Yes. But believers will say that the scripture is not to blame but that it's being followed wrong, misunderstood, misinterpreted, wrongly discerned and that the point of belief is not to make people stop sinning but to be forgiven and thereby be given eternal life in Heaven.


----------



## StriperrHunterr (May 16, 2016)

How many discovered religion as a part of their incarceration, as opposed to being ardent followers before conviction? That's a pretty important factor that I didn't see addressed in the "article".


----------



## RH Clark (May 16, 2016)

bullethead said:


> The United States Federal Bureau of Prisons released statistics on the religious affiliations of inmates:
> 
> http://www.patheos.com/blogs/friend...ists-its-a-lot-smaller-than-we-ever-imagined/
> 
> ...



What percentage of inmates were black or of other minority groups? You could just as easily conclude that minorities are less moral than any other group regardless of their personal religious affiliation.

It's simply a biased study meant to slander Christianity from the start.


----------



## bullethead (May 16, 2016)

RH Clark said:


> What percentage of inmates were black or of other minority groups? You could just as easily conclude that minorities are less moral than any other group regardless of their personal religious affiliation.
> 
> It's simply a biased study meant to slander Christianity from the start.

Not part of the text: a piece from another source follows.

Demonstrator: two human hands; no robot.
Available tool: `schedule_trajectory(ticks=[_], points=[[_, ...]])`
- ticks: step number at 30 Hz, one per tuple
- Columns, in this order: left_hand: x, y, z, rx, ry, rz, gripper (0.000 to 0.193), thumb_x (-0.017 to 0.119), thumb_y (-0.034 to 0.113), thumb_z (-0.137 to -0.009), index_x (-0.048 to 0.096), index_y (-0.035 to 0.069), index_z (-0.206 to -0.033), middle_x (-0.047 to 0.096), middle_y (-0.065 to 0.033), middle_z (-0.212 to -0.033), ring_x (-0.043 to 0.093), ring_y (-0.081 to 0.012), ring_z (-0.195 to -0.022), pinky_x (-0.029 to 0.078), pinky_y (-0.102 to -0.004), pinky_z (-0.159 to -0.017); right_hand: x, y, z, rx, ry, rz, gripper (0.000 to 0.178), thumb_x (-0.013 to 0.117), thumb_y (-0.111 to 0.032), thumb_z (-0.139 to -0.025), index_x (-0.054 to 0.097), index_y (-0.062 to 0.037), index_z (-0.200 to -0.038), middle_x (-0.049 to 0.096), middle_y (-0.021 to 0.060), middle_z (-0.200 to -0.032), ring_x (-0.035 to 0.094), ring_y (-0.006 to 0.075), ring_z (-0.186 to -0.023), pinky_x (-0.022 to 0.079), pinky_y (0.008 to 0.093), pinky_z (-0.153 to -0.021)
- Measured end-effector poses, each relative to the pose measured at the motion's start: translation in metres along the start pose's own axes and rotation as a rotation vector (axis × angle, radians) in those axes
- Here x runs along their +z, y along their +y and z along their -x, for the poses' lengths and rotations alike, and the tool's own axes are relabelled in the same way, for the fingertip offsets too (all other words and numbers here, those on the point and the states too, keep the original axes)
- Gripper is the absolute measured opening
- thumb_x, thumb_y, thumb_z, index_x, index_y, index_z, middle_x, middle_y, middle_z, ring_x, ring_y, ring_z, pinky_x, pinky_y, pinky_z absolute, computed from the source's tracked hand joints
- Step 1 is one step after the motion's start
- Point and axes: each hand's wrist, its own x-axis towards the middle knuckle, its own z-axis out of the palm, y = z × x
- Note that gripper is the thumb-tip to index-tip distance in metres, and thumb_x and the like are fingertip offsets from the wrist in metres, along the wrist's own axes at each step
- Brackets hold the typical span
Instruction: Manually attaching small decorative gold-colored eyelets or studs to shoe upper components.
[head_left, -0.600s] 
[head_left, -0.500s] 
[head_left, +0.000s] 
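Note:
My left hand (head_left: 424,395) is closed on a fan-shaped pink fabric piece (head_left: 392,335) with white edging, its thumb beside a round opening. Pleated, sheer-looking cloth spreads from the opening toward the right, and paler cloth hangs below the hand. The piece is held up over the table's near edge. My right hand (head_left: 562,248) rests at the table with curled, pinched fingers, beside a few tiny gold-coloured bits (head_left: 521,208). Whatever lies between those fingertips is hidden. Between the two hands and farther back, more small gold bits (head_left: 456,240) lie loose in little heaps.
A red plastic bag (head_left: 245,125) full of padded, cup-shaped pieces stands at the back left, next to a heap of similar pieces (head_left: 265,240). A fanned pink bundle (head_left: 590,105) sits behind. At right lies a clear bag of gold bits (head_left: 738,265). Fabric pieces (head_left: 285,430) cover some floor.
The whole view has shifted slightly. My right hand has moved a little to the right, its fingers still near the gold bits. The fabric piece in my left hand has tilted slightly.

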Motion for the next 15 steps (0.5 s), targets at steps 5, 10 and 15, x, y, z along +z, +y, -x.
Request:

Regarding  your first paragraph,  I agree.
The bigger point is nobody has a lock on morals.
If a higher power wanted universal and absolute morals we would all have them. If morals were given to a chosen group it would show.
If a group claims their god has given them morals, the facts/stats for not back their claims. 
I'm not picking on anyone in particular,  just throwing it out there and it will stick where it fits.


----------



## WaltL1 (May 17, 2016)

RH Clark said:


> What percentage of inmates were black or of other minority groups? You could just as easily conclude that minorities are less moral than any other group regardless of their personal religious affiliation.
> 
> It's simply a biased study meant to slander Christianity from the start.


Is the study biased or are the conclusions made by the author biased?
If you remove all commentary and also allow for Striperr's very true observation above and just go by the numbers it still spells out that nobody has a lock on what we consider moral behavior.
We recognize that you personally haven't made any claims to superior Christian morality but we hear it all the time.


----------